RECORDS FOR THIS EXERCISE START

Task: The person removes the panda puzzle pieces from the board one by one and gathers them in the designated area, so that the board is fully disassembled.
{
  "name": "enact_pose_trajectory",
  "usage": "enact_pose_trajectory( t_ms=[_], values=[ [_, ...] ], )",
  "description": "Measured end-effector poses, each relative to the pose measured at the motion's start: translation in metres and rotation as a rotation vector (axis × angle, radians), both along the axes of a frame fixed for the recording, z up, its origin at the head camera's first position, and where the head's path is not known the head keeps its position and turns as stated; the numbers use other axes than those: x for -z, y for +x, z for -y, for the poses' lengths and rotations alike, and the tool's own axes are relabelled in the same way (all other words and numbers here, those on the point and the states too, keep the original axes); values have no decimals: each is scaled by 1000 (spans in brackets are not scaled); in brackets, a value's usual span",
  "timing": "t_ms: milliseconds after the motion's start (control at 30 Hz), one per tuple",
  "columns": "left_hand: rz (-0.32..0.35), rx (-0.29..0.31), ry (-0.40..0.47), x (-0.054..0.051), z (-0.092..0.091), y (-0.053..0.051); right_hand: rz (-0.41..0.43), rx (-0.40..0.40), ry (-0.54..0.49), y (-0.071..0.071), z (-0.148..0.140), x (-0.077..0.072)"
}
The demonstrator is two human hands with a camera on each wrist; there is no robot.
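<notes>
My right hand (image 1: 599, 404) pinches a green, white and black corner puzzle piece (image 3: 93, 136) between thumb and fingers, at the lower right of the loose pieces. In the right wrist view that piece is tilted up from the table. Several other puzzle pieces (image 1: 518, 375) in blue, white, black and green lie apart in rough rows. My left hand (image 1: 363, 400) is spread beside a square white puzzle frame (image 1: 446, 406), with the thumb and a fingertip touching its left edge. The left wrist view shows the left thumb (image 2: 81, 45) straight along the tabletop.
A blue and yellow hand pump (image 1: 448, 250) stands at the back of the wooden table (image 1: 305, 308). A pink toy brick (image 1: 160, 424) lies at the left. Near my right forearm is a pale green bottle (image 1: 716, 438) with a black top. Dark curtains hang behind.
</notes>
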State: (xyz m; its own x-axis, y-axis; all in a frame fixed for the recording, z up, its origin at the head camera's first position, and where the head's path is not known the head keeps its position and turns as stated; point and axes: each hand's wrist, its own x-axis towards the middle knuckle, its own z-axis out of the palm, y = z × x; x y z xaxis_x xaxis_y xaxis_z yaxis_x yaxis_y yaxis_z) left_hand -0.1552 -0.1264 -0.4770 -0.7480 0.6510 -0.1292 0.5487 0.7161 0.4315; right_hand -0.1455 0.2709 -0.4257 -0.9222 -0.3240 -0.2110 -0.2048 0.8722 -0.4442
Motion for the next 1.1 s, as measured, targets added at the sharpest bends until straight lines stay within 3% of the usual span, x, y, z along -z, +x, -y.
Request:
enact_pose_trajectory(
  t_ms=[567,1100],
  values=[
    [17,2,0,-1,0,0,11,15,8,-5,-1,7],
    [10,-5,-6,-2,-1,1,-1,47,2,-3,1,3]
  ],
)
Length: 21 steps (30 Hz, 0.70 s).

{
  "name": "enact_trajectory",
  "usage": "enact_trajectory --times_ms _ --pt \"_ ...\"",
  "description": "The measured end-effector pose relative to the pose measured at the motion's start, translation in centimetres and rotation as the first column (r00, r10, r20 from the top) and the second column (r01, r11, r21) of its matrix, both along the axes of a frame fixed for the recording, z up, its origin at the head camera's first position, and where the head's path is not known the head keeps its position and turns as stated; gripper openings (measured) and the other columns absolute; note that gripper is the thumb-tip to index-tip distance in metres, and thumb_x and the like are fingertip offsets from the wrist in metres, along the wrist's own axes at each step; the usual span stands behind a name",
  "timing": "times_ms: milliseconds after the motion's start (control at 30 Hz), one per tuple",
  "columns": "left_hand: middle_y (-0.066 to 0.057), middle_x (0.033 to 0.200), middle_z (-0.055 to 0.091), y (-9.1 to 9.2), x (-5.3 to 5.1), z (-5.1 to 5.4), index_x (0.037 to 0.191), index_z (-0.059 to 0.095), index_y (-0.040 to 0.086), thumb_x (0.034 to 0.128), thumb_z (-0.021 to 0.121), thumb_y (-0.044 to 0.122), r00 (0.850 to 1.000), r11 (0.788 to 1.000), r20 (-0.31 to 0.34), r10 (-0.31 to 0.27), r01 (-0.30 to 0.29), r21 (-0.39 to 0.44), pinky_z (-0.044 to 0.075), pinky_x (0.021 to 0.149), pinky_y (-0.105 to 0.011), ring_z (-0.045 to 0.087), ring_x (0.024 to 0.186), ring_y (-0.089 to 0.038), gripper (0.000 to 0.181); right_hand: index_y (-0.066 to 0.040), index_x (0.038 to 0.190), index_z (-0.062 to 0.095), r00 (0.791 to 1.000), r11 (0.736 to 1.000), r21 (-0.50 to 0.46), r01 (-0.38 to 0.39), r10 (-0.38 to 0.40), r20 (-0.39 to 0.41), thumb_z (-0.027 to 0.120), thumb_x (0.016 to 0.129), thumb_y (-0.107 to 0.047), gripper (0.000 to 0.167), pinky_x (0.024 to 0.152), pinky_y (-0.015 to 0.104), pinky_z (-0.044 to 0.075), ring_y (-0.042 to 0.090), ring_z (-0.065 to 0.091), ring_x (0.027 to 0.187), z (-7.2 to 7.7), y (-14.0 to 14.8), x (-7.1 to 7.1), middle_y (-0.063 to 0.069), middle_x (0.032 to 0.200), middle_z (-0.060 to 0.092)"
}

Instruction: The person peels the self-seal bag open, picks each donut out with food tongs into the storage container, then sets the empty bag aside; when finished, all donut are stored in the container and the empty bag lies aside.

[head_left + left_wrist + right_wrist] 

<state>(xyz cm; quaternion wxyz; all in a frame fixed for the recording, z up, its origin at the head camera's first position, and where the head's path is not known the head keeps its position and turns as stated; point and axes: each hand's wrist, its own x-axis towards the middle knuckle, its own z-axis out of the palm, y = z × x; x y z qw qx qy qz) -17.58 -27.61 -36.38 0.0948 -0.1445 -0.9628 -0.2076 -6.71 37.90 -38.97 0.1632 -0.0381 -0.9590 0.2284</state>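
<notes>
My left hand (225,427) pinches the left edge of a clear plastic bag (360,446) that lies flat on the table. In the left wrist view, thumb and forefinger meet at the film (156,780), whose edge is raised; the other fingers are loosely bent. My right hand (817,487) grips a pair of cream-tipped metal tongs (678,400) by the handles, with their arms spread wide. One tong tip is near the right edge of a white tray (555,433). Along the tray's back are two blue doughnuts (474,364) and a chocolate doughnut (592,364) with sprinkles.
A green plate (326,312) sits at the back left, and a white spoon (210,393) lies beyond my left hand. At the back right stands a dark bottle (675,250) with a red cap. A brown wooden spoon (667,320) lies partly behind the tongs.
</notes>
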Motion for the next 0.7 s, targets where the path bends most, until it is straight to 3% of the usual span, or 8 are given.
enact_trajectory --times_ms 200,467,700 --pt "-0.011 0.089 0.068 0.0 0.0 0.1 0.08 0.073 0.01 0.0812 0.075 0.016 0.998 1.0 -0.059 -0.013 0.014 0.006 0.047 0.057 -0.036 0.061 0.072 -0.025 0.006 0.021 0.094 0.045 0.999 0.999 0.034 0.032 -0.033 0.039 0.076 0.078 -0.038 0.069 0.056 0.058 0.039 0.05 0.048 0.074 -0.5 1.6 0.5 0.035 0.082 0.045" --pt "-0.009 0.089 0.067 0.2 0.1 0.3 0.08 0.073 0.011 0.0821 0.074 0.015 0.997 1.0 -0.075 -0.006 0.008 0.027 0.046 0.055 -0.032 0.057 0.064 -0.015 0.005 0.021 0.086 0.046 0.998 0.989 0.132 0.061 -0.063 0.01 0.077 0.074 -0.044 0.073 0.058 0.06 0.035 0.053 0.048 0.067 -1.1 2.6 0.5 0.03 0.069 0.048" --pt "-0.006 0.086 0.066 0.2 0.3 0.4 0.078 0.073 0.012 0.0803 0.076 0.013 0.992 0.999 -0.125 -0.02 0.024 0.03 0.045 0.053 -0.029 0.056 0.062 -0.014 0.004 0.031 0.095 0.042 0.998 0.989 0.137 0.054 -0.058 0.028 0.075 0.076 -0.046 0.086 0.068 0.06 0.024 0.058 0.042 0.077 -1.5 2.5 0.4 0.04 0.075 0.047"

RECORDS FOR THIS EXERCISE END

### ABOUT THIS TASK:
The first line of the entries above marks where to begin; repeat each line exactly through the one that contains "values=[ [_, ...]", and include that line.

### FINISHED EXERCISE:
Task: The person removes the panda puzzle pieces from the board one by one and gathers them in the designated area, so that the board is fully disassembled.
{
  "name": "enact_pose_trajectory",
  "usage": "enact_pose_trajectory( t_ms=[_], values=[ [_, ...] ], )",

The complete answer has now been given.